MPI Code Example: Latency-hiding Variable-length Messages on a Toroidal Grid

In preparation for parallelizing our evolution-of-multicellularity research code (a.k.a. SignalGP DISHTINY), I threw together some starter C++ code with the key MPI functionality we’ll need: sending and receiving variable-length messages on a toroidal grid. Without further ado…

🔗 The Toy Problem

Arrange available MPI processes in a square 2D toroidal grid. Assume the number of available MPi processes is a perfect square.

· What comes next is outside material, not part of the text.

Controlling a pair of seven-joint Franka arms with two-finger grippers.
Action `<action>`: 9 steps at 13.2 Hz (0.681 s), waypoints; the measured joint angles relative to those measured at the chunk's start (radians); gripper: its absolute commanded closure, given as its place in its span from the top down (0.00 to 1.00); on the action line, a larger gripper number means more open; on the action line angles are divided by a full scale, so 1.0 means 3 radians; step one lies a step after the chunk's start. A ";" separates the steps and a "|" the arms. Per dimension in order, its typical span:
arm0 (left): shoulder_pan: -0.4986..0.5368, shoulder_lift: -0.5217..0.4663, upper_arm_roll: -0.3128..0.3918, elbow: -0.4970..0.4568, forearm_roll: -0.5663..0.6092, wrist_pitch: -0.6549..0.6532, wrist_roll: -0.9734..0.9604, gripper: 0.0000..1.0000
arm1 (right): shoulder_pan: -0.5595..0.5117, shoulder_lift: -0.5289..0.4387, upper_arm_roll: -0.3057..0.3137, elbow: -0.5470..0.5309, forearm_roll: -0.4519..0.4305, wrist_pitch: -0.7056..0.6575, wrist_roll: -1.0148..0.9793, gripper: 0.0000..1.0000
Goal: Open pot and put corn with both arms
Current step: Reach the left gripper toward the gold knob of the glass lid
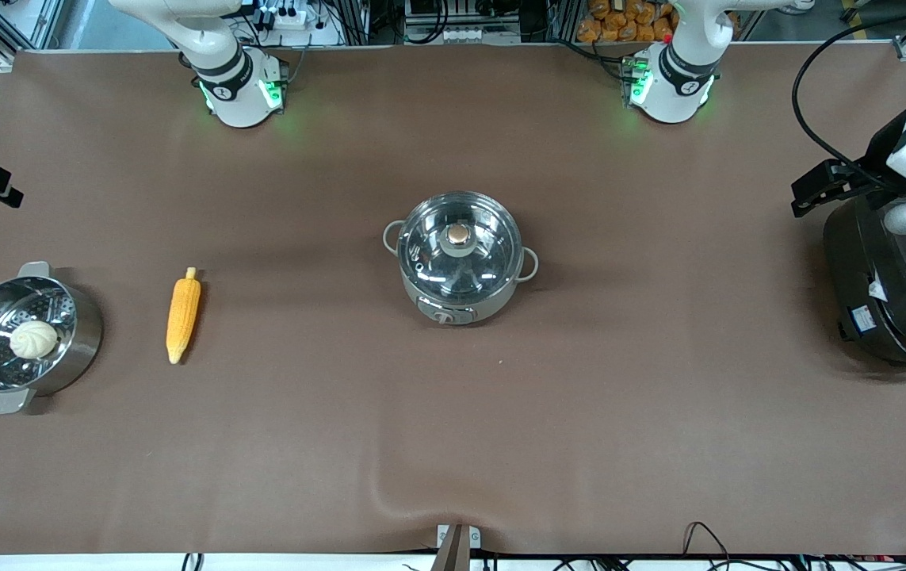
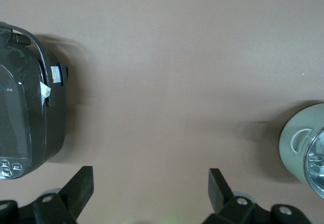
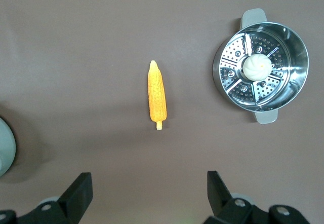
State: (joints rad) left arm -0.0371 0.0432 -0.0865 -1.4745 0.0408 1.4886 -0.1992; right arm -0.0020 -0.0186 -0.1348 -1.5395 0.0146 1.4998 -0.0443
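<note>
My right fingers [image 3: 147,193] hang wide above the bench with the corn [image 3: 157,98] just ahead, lengthwise between them (left fingers [image 2: 152,191] equally wide, pot [image 2: 306,148] off to one side).

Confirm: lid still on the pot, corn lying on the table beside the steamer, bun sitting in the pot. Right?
One thing is off: the bun sits in the steamer, not in the pot. The front view shows it. The lid is on the pot, and the corn lies on the table beside the steamer.
</note>
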 measured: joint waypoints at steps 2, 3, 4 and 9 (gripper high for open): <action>0.0000 0.0000 0.0000 0.0001 0.0000 0.0000 0.0000 1.00 | 0.0000 0.0000 -0.0001 0.0000 0.0000 0.0001 0.0000 1.00; 0.0000 0.0000 0.0000 0.0001 0.0000 0.0000 0.0000 1.00 | 0.0000 0.0000 -0.0002 0.0000 0.0000 0.0001 0.0000 1.00; -0.0001 0.0000 0.0000 0.0001 0.0000 0.0000 0.0000 1.00 | 0.0000 0.0000 -0.0002 0.0000 0.0000 0.0001 0.0000 1.00; -0.0136 0.0140 -0.0144 -0.0014 -0.0235 0.0059 -0.0039 1.00 | 0.0000 0.0001 0.0006 -0.0067 0.0005 0.0134 -0.0001 1.00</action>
State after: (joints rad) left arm -0.0780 0.0851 -0.1297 -1.4786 -0.0296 1.5064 -0.2107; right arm -0.0019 -0.0183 -0.1332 -1.5597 0.0160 1.5402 -0.0444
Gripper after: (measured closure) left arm 0.000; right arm 0.000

By Yixuan Li Own work, CC BY-SA 4.0, Link

Every MPI process selects a unique character (e.g., A) based on their MPI rank and then sends messages containing their to unique character to all four grid neighbors. Messages are variable-length:

send a 1 character message to the North neighbor (e.g., A),
send a 2 character message to the South neighbor (e.g., AA),
send a 3 character message to the East neighbor (e.g., AAA), and
send a 4 character message to the West neighbor (e.g., AAAA).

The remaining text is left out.